One bar provides 25% of your daily caloric needs. Who could ask for more?

The ingredient list is nothing unusual. In fact, it would probably even pass muster among those suffering from Hellenologophobia (look it up, unless you're too scared). The sticker also subtly announces that I have missed the "best by" date (which is really for the store more than consumer anyhow), and that it is a Kraft product (they do more than macaroni and cheese, after all).

The ingredients and nutrition facts also suggest that eating this bar and losing weight are mutually exclusive goals. In the interest of science and the betterment of all mankind (or at least YOU, loyal reader(s)), I have chosen to pursue the less noble of the two goals. You can thank me later.

Shhh.... Don't tell anyone this is here.

Before I opened the wrapper (carefully following the guide, of course), I decided to take a quick look under the flap on the back, where I discovered the contact information and Mondelēz International logo (which Kraft  Foods, Inc. became in 2012). I felt as if I had discovered some hidden information meant only for members of a secret society (maybe I was just crazed with hunger for some sweet, sweet chocolate).
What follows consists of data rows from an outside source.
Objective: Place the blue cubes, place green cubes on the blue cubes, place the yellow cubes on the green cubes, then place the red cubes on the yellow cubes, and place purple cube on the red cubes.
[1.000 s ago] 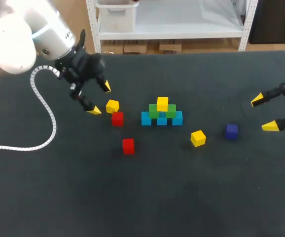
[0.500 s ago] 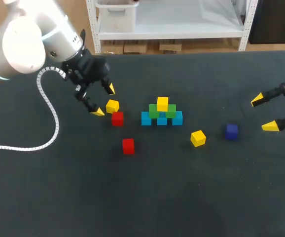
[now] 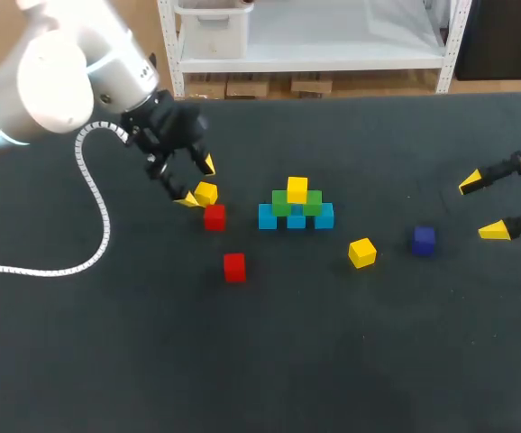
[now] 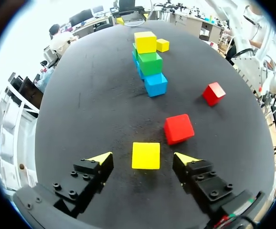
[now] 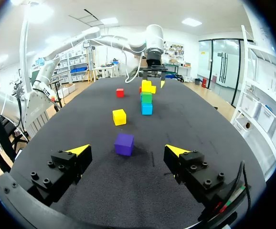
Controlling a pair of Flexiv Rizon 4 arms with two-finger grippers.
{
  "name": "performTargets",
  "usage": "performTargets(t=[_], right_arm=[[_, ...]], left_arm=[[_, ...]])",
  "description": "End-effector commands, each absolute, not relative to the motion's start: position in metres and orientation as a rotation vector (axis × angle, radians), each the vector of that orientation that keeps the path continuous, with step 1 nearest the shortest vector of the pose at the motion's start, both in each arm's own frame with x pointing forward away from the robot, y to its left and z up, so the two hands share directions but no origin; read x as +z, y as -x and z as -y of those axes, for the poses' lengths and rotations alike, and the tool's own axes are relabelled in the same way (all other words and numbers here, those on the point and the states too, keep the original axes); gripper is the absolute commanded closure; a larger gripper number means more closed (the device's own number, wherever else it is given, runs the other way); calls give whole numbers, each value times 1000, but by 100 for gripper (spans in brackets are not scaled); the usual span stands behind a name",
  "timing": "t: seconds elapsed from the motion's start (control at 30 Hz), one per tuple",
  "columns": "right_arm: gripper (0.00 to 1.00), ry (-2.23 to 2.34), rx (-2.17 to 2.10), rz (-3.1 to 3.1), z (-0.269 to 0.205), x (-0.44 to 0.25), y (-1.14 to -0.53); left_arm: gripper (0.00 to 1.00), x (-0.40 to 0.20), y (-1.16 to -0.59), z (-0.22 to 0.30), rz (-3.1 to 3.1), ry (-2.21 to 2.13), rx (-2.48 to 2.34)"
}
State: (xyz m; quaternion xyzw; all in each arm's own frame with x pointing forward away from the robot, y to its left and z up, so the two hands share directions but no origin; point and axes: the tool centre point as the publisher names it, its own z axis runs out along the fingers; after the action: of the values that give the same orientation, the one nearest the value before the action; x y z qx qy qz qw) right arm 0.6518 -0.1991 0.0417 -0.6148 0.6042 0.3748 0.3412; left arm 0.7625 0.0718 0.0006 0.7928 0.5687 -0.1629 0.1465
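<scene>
The left fingers (image 3: 187, 199) (image 4: 95, 174) stand wide open and grip nothing. A loose yellow cube (image 3: 205, 193) (image 4: 145, 155) lies between them, untouched, on the counter (image 3: 260, 361) left of the stack (image 3: 297, 206). A red cube (image 3: 214, 217) sits just beside it. The right fingers (image 3: 494, 232) (image 5: 64, 169), also wide open and empty, are far right of the stack, beyond the purple cube (image 3: 424, 239) (image 5: 124, 144).

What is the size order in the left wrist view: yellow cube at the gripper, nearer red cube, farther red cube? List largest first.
1. The yellow cube and the nearer red cube look alike, so I cannot rank them.
2. The farther red cube looks smallest, though its distance from the camera may explain that.
</scene>
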Motion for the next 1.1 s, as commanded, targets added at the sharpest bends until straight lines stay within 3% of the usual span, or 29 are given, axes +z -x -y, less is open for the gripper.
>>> performTargets(t=[0.03,0.07,0.17,0.23,0.27,0.3,0.33,1.1], right_arm=[[0,1599,975,-1570,199,41,-652],[0,1599,975,-1570,199,41,-652],[0,1599,975,-1570,199,41,-652],[0,1599,975,-1570,199,41,-652],[0,1599,975,-1570,199,41,-652],[0,1599,975,-1570,199,41,-652],[0,1599,975,-1570,199,41,-652],[0,1599,975,-1570,199,41,-652]], left_arm=[[40,-2,-768,-70,-1634,-2288,-480],[49,-3,-768,-70,-1636,-2286,-481],[56,-5,-768,-69,-1642,-2280,-481],[67,-6,-767,-70,-1650,-2272,-483],[77,-7,-766,-70,-1656,-2265,-486],[96,-8,-765,-70,-1658,-2262,-487],[100,-8,-764,-69,-1659,-2261,-487],[100,47,-744,-39,-1753,-2149,-407]])
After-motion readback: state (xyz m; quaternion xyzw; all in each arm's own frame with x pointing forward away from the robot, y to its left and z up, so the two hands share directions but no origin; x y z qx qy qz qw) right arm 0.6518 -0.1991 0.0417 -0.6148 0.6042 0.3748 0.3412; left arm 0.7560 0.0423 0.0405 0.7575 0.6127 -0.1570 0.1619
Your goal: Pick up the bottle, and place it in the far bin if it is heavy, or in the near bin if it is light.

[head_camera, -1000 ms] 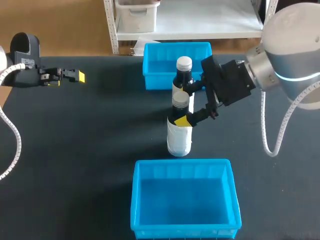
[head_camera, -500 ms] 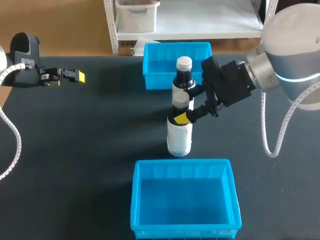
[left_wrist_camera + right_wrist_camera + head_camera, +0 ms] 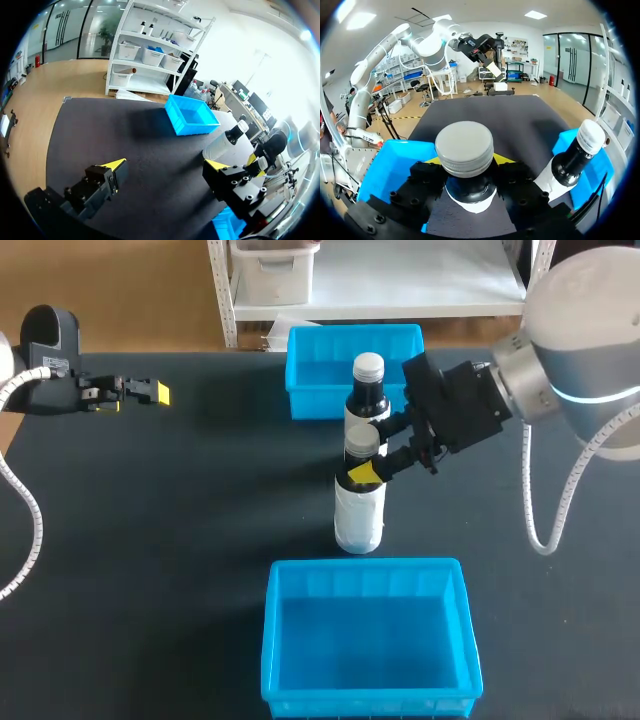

Anyhow, it seemed about time to actually try out this confectionery collaboration. Here is what I saw upon peeling away the wrapper:

Is this chocolate bar mooning you? It very well may be.

I understand that logistics probably dictated that the Milka & Daim bar's back side be your first glimpse during the opening process, but it's hardly flattering. Have you ever visited a friend, and he (or she) opened the door to welcome you with his (or her) back turned toward you (hair, warts, and all)? There is a reason that doesn't happen (with a few exceptions; you know who you are). Milka & Daim, you're better than that. You really are.

Fortunately, the front of the bar was a beautiful thing, with the Milka logo imprinted into each delicious-looking segment. And delicious they were! The chocolate was creamy, the toffee was crunchy, and each bite left me craving more. I am not often overcome with the hankering for a chocolate and toffee candy bar, but I will most certainly keep Milka & Daim in mind for when I am.

I gladly give Milka & Daim a 4. It may have an ugly side, but that is soon forgiven and forgotten. Besides, what was more upsetting was when I realized I had finished the last piece (and just in case you're concerned for my health, I did NOT eat the entire bar in one sitting, nor even one day). That's the mark of a truly good candy.

So, I ask again, what happens when Germany and Sweden combine forces in one candy bar? I propose that the answer is good things. Very good things.

Sweet dreams and even sweeter realities,
The Sweets Fiend

This photo was taken after the testing; the candy bar thankfully does not come pre-enjoyed.